## YOUR TASK
Check each line of the material below, and copy it if it holds the string "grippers".

## DATA SEGMENT
============================================================
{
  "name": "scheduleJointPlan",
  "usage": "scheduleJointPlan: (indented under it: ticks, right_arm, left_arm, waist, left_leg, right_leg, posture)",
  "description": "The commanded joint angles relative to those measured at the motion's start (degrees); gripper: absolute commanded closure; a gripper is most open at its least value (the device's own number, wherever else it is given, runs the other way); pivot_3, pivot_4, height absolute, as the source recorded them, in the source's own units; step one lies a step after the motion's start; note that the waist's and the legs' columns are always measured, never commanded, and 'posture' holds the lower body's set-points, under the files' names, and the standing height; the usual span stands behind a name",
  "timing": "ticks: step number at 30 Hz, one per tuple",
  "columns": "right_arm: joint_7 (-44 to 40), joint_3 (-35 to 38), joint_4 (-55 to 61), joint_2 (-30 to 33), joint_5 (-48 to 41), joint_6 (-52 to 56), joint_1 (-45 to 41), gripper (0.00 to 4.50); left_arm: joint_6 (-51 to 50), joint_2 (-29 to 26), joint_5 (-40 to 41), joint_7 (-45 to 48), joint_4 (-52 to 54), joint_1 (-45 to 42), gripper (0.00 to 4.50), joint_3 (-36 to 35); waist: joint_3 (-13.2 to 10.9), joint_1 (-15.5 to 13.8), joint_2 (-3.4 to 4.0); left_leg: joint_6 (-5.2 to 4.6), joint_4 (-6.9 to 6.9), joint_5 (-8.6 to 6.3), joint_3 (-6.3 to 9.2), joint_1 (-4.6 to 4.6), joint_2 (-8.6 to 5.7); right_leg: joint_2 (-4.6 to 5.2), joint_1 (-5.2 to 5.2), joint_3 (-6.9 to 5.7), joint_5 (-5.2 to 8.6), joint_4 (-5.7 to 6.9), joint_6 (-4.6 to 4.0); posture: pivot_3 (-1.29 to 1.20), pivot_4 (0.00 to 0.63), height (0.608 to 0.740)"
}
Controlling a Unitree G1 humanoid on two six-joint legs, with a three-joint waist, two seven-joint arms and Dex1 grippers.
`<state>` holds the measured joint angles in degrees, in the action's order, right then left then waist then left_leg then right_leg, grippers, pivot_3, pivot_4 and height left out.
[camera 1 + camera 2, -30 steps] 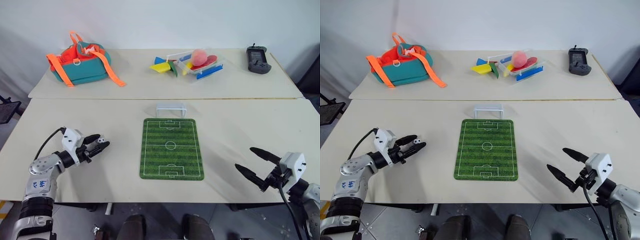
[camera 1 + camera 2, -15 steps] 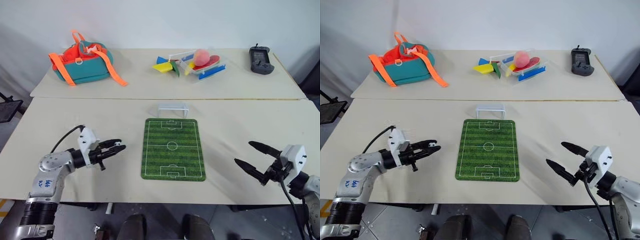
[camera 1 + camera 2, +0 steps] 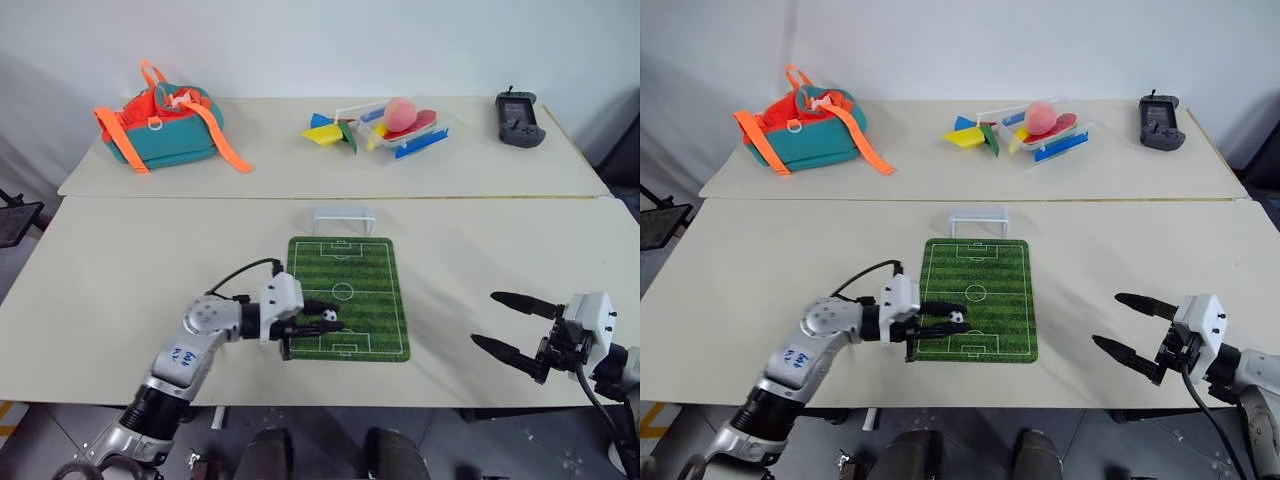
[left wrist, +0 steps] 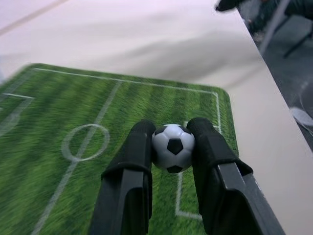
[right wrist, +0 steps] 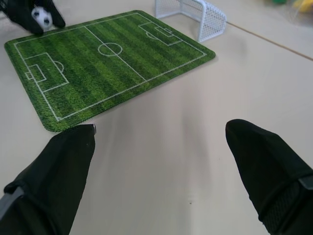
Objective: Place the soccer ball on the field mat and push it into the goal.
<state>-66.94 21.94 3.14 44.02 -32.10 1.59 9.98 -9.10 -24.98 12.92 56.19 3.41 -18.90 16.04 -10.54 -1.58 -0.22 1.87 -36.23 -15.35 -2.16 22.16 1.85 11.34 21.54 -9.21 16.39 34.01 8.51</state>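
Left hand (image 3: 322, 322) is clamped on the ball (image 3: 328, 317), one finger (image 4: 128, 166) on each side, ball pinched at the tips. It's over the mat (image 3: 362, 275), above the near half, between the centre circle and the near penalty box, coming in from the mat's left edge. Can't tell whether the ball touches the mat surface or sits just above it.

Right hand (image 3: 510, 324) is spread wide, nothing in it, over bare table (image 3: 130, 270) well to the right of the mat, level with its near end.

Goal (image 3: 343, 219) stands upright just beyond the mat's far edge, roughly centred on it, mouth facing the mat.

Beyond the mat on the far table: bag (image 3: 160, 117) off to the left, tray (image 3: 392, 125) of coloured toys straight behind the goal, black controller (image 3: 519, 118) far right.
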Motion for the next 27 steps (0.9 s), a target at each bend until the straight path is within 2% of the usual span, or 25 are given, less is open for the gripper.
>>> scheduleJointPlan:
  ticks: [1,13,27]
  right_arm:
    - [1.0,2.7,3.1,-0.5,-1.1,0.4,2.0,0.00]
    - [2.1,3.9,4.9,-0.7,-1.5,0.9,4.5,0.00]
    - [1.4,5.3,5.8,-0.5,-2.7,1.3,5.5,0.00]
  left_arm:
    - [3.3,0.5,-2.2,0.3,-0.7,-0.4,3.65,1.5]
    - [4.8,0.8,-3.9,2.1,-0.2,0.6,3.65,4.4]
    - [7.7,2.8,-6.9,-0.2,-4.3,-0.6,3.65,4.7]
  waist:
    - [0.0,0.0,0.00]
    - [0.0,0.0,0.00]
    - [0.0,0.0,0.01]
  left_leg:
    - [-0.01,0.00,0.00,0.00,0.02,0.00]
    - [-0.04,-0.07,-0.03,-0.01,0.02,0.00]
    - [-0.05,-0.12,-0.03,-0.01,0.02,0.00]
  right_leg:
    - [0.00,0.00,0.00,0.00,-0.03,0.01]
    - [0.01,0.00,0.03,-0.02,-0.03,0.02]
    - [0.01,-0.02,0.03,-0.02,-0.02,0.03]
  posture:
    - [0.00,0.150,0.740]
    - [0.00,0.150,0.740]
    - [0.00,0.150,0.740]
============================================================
## EXPECTED ANSWER
Controlling a Unitree G1 humanoid on two six-joint legs, with a three-joint waist, two seven-joint arms and Dex1 grippers.
`<state>` holds the measured joint angles in degrees, in the action's order, right then left then waist then left_leg then right_leg, grippers, pivot_3, pivot_4 and height left out.

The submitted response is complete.